Entre los eventos que se libraron en Oriente mientras sucedía la campaña para terminar la guerra de 1868 en Cuba, destacaron la toma del convoy español de Palma Soriano a Victoria (29 de Enero), el combate de la Llanada de Juan Mulato (4 de febrero), el combate de Tibisí (9 de febrero) y el Combate de san Ulpiano el mismo día.

Además, los componentes geográficos de la región ayudaban a mantener el combate: terreno montañoso, intrincados bosques, ausencia de vías de comunicación, inexistencia de ciudades y bosques.

Junto a Maceo, el mambí Ramón Leocadio Bonachea en Santi Spiritus también rechazó el pacto, dejando constancia en la Protesta de Jarao. Además, los coroneles Modesto Fonseca, Payito León, el teniente coronel Limbano Sánchez y el mayor general Vicente García estarían junto a Maceo a la hora de continuar el combate. En resumen Santiago, Bayamo Guantánamo, Baracoa, a los que se sumó Tunas y Holguín a pedido del Titán de Bronce. No así los jefes militares de Jiguaní, Bayamo y Manzanillo.

Así fue que tomaron la resolución de entrevistarse con el general español y expresarle su resolución opuesta a acatar una situación jurídica que no contemplaba ni la independencia ni la abolición.

Pero, ¿qué era lo ofrecido a Cuba en el Pacto del Zanjón?

Pues las mismas ventajas de las que gozaba Puerto Rico, sólo referidas a mejoras en la administración interna y sistema electoral, punto que España incumplió apenas transcurridos los primeros meses de 1878.
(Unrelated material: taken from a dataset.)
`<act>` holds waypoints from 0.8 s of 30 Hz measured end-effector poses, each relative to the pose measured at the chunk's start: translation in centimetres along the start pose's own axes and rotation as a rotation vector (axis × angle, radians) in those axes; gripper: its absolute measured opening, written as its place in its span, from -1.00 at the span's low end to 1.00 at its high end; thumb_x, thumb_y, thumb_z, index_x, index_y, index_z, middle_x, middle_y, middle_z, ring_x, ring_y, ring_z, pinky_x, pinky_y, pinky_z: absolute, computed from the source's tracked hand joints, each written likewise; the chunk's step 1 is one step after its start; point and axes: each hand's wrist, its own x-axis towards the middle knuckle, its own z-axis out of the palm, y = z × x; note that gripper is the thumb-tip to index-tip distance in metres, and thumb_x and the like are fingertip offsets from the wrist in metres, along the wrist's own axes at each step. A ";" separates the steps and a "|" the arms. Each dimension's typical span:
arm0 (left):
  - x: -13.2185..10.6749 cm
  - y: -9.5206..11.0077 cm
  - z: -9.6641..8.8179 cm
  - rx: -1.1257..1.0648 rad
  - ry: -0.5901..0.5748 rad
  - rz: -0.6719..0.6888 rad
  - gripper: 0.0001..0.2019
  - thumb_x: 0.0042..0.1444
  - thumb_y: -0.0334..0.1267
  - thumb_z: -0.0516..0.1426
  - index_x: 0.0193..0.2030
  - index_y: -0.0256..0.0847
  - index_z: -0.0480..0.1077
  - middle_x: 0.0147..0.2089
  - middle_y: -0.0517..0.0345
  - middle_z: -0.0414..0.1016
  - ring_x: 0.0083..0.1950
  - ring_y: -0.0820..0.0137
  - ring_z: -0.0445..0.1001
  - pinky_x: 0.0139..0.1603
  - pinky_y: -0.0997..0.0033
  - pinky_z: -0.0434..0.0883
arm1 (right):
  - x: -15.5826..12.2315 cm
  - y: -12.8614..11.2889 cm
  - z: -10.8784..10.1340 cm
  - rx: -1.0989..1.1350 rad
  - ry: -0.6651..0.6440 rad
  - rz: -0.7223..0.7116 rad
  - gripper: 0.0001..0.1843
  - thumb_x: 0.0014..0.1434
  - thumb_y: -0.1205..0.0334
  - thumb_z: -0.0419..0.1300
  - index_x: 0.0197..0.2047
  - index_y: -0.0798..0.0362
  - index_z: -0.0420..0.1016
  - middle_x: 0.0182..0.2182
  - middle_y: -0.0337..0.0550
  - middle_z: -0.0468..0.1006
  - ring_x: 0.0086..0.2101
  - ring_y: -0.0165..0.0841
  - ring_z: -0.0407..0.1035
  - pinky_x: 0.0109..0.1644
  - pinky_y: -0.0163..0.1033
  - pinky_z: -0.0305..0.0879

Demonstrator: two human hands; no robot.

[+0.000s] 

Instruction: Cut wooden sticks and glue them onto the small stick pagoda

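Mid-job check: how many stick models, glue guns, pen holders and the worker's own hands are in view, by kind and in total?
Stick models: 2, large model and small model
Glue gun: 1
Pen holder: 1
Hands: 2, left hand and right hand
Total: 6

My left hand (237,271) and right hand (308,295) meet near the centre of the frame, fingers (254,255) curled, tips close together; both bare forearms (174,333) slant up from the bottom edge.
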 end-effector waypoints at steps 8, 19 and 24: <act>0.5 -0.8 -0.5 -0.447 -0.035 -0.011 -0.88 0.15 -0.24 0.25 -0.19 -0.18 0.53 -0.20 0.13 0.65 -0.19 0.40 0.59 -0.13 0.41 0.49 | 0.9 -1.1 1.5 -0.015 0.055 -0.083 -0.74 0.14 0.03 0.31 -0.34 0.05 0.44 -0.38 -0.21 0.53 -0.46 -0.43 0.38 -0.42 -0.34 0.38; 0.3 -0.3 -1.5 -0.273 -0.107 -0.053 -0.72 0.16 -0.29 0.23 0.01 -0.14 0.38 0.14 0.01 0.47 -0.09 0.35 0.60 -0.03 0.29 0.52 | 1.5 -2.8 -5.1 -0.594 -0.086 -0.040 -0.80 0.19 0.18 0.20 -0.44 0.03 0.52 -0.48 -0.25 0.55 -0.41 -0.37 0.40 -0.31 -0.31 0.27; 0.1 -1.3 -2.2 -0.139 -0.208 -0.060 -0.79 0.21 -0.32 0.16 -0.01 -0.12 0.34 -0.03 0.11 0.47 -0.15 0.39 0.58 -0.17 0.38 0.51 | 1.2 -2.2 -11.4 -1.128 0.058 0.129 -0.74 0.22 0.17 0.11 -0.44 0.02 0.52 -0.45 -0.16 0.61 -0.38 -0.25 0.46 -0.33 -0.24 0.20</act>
El olvido de lo pasado entre cubanos y españoles.

Los esclavos y colonos chinos miembros del ejército mambí quedaban libres.

Lo pactado se consideró válido para las tres regiones en lucha: Oriente, Camagüey y Las Villas. Nadie pudo prever que una región cubana no se sentiría representada por el comité del Centro.

Sin embargo, en el resto de las regiones en lucha dominaba el agotamiento producido por más de nueve años de batallar, los recursos escaseaban, pesaba más que nunca la falta de apoyo del exterior y los aparatos de dirección revolucionaria atravesaban una crisis interna que dio al traste con el proceso de liberación, expresado a través de la adherencia al pacto de importantes jefes militares de probado valor en los episodios que constituyeron la Guerra Grande.